You might also think you have nothing of interest for a hacker, nothing to hide. But you have money, you have an identity, you have a computer with spare CPU and memory: that is all what a hacker want. Sometime, they will also just hack into your webcam, and then blackmail you, even if they do not know you, even from a foreign country.

Use strong authentication

You can authenticate in 3 ways:

  • What you know (eg: password)
  • What you have (eg: your smart phone with a specific app on it)
  • What you are (eg: your fingerprint)

A strong authentication is made of at least 2 of those 3 methods. Lots of services allow you to use an app like FreeOTP that generates temporary tokens under the name “2 factors authentication”. Some services also allow hardware (such as Yubikey) to generate those token.

Use a password manager

If you use the same password everywhere (or variants of the same password), you are doing it wrong.

You can also use passphrases, that are easier to remember that old style password, and passphrases are recommended by NIST. Unfortunately, several websites are so bad that they will prevent you to have password that are longer than X characters. Password managers allow you to avoid those trapped websites.

I advise you to use KeePass or KeePassXC with Syncthing to share your database across your devices or 1Password if you want to avoid the hassle of syncing manually.

Do not give real answers to secret questions

They are often easy to guess and you will use the same answers everywhere.
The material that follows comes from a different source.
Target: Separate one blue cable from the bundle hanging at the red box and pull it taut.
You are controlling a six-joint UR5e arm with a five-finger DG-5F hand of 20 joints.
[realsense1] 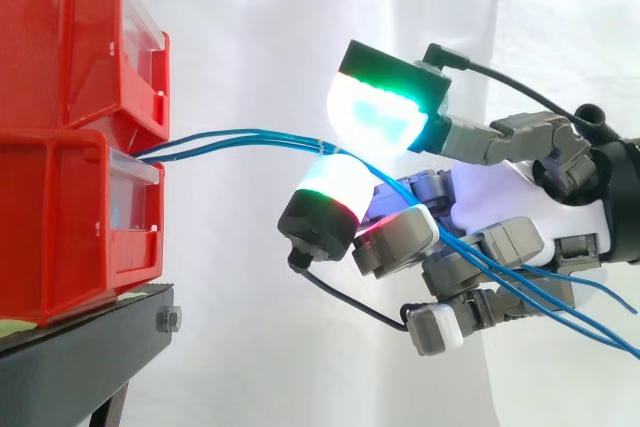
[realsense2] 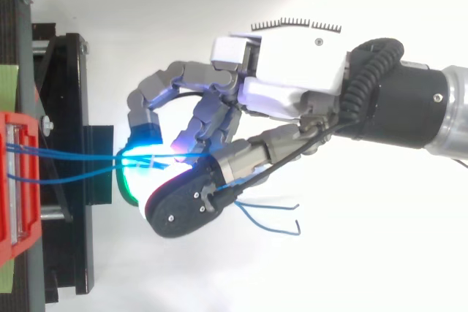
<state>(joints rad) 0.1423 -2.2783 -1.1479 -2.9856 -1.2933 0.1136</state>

Just consider it is a password, use some random characters string and store it in your password manager.

Do not trust blindly 3DSecure and HTTPS

Anyone can setup 3DSecure (the system that send you a SMS to check your payment before paying) or HTTPS. Both systems are free.

3DSecure is not meant to protect you, it is meant to protect the seller from people using stolen cards.

For HTTPS, the problem is that if you go to https://www.google.com, because of https, your connection will be secured, this is what you want, but you will also need to check that the URL is correct, as https://www.gooogle.comis also protected by HTTPS, but it is a different website, that might try to steal you google credentials.

Misc rules

  • Do not plugin an unknown USB key
  • Do not plug your own USB keys or phone in stranger USB port
  • On windows, display extensions of files
  • Check the sender of all mails
  • Do not blindly click on every link or attachment in a mail
  • If you use public wi-fi, use a VPN
  • Put thick tape on your webcam when you do not use it
  • Do not use the password manager shipped with your browser

Conclusion

Just be careful, and everything should be fine, but remember that zero-risk does not exist.